0

I'm trying to set up Kafka in Kubernetes (GKE) with pods for zookeeper, 1 broker, and 2 python apps: producer and consumer. However, I'm not able read and write to the topic correctly.

I have set up zookeeper like this:

apiVersion: v1
kind: Service
metadata:
  labels:
    app: zookeeper-service
  name: zookeeper-service
  namespace: kafka
spec:
  type: NodePort
  ports:
    - name: zookeeper-port
      port: 2181
      nodePort: 30181
      targetPort: 2181
  selector:
    app: zookeeper
---

apiVersion: apps/v1
kind: Deployment
metadata:
  labels:
    app: zookeeper
  name: zookeeper
  namespace: kafka
spec:
  replicas: 1
  selector:
    matchLabels:
      app: zookeeper
  template:
    metadata:
      labels:
        app: zookeeper
    spec:
      containers:    
      - name: zookeeper  
        image: confluentinc/cp-zookeeper:7.3.0
        imagePullPolicy: IfNotPresent
        env:
        - name: ZOOKEEPER_CLIENT_PORT
          value: "2181"
        - name: ZOOKEEPER_TICK_TIME
          value: "2181"  
        ports:
        - containerPort: 2181

broker setup looks like this:

apiVersion: v1
kind: Service
metadata:
  labels:
    app: kafka-broker
  name: kafka-service
  namespace: kafka
spec:
  ports:
  - port: 9092
  selector:
    app: kafka-broker
---

apiVersion: apps/v1
kind: Deployment
metadata:
  labels:
    app: kafka-broker
  name: kafka-broker
  namespace: kafka
spec:
  replicas: 1
  selector:
    matchLabels:
      app: kafka-broker
  template:
    metadata:
      labels:
        app: kafka-broker
    spec:
      hostname: kafka-broker
      containers:
      - name: kafka
        image: confluentinc/cp-kafka:7.3.0
        imagePullPolicy: IfNotPresent
        env:
          - name: KAFKA_ZOOKEEPER_CONNECT
            value: 10.125.1.238:2181
            #value: zookeeper:2181
          - name: KAFKA_LISTENERS
            value: INSIDE://:9092
          - name: KAFKA_ADVERTISED_LISTENERS
            value: INSIDE://:9092
          - name: KAFKA_LISTENER_SECURITY_PROTOCOL_MAP
            value: INSIDE:PLAINTEXT
          - name: KAFKA_INTER_BROKER_LISTENER_NAME
            value: INSIDE
        ports:
        - containerPort: 9092

The IP Address for KAFKA_ZOOKEEPER_CONNECT comes from the ip zookeeper ClusterIP. I'm not sure if this is a good or long term solution but at this point I would be happy to be able to communicate internally between the pods and using this method is the closest I have gotten.

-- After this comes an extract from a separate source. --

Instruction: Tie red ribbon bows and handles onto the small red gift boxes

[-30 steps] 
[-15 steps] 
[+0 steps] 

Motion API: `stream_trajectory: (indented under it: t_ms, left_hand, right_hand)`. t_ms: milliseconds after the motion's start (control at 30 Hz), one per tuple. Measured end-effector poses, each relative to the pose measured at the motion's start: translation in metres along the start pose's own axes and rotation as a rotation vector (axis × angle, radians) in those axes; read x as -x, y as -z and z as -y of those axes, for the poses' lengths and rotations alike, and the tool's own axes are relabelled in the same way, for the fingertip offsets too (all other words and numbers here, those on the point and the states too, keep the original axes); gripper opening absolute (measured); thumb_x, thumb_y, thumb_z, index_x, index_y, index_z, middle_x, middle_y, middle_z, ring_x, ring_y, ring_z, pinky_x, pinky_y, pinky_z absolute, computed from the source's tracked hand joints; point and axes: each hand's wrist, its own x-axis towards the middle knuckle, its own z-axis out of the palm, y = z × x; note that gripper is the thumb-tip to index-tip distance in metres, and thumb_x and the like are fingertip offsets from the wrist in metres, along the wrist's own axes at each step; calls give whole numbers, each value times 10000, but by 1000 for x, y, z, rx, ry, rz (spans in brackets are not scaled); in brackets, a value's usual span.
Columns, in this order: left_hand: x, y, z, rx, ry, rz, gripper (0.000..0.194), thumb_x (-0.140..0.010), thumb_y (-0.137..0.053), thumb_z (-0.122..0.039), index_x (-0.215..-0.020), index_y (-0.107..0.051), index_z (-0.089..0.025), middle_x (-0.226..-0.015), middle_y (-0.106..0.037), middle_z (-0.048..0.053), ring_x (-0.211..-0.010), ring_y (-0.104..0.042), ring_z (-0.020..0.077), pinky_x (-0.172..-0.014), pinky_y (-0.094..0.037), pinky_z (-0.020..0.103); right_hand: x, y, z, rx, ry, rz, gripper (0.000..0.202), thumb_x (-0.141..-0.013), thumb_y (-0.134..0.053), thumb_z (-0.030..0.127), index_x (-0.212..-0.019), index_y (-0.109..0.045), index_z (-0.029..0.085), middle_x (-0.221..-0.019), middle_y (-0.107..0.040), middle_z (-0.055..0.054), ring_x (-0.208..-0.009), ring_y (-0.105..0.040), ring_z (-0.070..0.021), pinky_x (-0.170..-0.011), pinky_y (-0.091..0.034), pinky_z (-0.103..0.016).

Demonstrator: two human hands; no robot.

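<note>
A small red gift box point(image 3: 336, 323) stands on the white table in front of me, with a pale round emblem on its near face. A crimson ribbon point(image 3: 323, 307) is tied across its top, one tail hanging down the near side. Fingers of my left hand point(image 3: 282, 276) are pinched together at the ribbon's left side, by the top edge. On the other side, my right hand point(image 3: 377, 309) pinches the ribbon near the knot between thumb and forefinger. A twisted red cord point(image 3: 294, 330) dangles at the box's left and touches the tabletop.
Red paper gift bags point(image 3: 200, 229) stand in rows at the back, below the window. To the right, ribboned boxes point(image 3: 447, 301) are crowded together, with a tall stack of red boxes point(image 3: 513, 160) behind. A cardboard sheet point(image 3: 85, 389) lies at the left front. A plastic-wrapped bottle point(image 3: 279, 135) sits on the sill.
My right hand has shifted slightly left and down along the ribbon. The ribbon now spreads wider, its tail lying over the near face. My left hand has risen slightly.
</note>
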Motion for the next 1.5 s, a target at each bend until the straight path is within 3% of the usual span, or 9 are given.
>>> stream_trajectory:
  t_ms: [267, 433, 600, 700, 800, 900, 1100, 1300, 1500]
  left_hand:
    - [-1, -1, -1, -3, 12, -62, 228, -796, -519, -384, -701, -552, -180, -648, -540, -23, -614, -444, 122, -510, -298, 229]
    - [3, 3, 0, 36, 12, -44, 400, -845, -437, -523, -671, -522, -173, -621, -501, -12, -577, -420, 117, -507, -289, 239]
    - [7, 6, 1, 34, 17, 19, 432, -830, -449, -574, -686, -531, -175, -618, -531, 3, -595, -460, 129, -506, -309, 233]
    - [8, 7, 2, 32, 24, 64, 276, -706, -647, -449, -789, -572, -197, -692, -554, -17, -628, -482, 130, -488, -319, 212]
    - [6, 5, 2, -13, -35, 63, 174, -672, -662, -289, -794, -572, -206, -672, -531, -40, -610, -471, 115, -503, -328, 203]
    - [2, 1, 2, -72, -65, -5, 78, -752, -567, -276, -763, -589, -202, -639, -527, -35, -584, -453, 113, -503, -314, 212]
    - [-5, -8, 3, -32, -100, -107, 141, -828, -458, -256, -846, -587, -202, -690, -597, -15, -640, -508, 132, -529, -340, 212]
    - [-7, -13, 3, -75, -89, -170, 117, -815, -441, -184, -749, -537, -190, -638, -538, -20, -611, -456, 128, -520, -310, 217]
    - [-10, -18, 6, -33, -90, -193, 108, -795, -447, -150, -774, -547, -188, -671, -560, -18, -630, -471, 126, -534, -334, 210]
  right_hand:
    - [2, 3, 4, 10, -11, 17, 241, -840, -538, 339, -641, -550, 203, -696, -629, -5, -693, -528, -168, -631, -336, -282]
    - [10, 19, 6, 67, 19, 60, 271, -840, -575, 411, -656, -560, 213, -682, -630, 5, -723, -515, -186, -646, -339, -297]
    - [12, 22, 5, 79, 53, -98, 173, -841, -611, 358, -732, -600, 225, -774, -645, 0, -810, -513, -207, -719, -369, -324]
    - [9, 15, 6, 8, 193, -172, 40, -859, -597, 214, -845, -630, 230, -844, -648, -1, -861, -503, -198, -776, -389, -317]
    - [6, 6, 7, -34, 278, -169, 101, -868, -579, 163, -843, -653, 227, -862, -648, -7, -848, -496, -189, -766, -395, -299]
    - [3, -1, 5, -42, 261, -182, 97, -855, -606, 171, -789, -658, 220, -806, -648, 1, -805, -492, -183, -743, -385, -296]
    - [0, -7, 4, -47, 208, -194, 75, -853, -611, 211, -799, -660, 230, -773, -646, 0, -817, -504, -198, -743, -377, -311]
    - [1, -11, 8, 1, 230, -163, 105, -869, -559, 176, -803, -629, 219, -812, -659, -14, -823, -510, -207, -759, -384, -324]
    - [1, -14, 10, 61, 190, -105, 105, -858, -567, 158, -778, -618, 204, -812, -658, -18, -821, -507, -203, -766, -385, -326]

NAME                TYPE        CLUSTER-IP     EXTERNAL-IP   PORT(S)          AGE
kafka-service       ClusterIP   10.125.0.7     <none>        9092/TCP         72m
zookeeper-service   NodePort    10.125.1.238   <none>        2181:30181/TCP   75m

Inside the broker I have setup a topic like this:

kubectl exec --stdin --tty kafka-broker-54bdd9bdcd-xjz47 -- /bin/bash
kafka-topics --create --bootstrap-server 10.125.0.7:9092 --topic messages

Additionally I have a deployment of two Ubuntu (22.04) based containers with Python (3.9), Kafka (2.13-3.3.1) and Kafkacat installed for debugging and development:

apiVersion: apps/v1
kind: Deployment
metadata:
  name: python-deployment
  labels:
    app: python-agent
  namespace: kafka
spec:
  replicas: 2
  template: 
    metadata:
      name: python-agent
      labels:
        app: python-agent
    spec:
      containers:
        - name: python-container
          image: gcr.io/xx-xx-xx/ubuntu_kafka_python:v1
          imagePullPolicy: Always       
  selector:
    matchLabels:
      app: python-agent

On another of the python pods I'm trying to run a producer: (I'm using interactive shells inside each pod to manually run these)

import time
from kafka import KafkaProducer

producer = KafkaProducer(bootstrap_servers='10.125.0.7:9092')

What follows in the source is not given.